▸ **EXERCISE PROMPT**:
Write only the number of lines in the data that contain the word "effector".

▸ **SOURCE MATERIAL**:
------------------------------

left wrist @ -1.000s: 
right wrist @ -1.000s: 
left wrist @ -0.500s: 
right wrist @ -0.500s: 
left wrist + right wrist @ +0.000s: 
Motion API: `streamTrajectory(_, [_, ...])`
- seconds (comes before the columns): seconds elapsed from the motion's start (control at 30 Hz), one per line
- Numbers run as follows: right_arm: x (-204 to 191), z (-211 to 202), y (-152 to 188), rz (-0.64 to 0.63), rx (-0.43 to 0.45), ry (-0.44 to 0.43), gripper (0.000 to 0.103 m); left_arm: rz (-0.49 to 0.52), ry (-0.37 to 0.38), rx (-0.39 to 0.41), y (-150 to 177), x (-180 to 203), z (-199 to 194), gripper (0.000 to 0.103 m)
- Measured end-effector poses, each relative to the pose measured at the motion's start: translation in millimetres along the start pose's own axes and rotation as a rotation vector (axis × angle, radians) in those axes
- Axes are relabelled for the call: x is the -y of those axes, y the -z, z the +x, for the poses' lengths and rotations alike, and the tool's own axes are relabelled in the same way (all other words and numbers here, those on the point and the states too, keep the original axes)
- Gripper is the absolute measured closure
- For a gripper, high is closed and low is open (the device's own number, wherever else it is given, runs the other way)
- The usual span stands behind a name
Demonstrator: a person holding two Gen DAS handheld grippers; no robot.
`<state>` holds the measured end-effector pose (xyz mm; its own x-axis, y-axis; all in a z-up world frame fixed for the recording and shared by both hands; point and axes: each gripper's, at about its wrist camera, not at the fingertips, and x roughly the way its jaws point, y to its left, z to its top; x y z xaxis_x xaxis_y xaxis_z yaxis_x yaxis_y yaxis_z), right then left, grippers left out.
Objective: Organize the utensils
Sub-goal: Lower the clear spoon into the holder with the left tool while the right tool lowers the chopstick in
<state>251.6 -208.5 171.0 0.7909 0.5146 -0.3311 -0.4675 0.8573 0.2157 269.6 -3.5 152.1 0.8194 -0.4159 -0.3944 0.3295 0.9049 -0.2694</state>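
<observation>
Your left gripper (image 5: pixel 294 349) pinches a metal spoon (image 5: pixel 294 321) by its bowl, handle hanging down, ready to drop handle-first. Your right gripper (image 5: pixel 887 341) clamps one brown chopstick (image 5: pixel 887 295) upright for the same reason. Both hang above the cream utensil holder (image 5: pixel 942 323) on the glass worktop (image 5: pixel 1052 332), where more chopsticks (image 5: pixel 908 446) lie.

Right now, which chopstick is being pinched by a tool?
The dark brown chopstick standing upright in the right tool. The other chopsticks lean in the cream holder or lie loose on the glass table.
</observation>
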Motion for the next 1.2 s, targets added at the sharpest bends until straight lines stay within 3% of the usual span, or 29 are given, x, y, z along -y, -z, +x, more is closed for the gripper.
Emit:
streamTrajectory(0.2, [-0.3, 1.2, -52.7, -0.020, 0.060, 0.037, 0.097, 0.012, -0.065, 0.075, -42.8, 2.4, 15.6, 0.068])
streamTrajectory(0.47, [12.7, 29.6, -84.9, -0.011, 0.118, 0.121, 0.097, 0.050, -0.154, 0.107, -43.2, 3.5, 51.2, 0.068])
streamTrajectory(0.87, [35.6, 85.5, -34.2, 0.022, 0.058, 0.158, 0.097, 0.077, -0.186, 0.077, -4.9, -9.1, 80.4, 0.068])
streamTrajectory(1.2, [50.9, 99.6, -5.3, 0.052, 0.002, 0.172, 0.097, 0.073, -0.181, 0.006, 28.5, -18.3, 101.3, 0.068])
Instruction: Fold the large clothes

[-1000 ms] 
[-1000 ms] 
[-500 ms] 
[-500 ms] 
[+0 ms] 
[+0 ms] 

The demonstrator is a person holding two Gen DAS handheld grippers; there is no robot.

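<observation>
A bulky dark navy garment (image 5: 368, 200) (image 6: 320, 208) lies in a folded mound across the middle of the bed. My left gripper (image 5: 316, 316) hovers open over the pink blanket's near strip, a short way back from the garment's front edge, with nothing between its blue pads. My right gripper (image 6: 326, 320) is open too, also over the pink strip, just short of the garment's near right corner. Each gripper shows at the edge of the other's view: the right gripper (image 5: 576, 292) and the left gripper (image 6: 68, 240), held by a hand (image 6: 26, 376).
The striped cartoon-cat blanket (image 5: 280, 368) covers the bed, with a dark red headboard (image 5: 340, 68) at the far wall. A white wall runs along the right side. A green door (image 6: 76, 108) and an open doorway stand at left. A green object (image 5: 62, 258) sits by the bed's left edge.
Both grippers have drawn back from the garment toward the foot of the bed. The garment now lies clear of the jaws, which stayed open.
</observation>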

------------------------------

▸ **EXERCISE ANSWER**:
2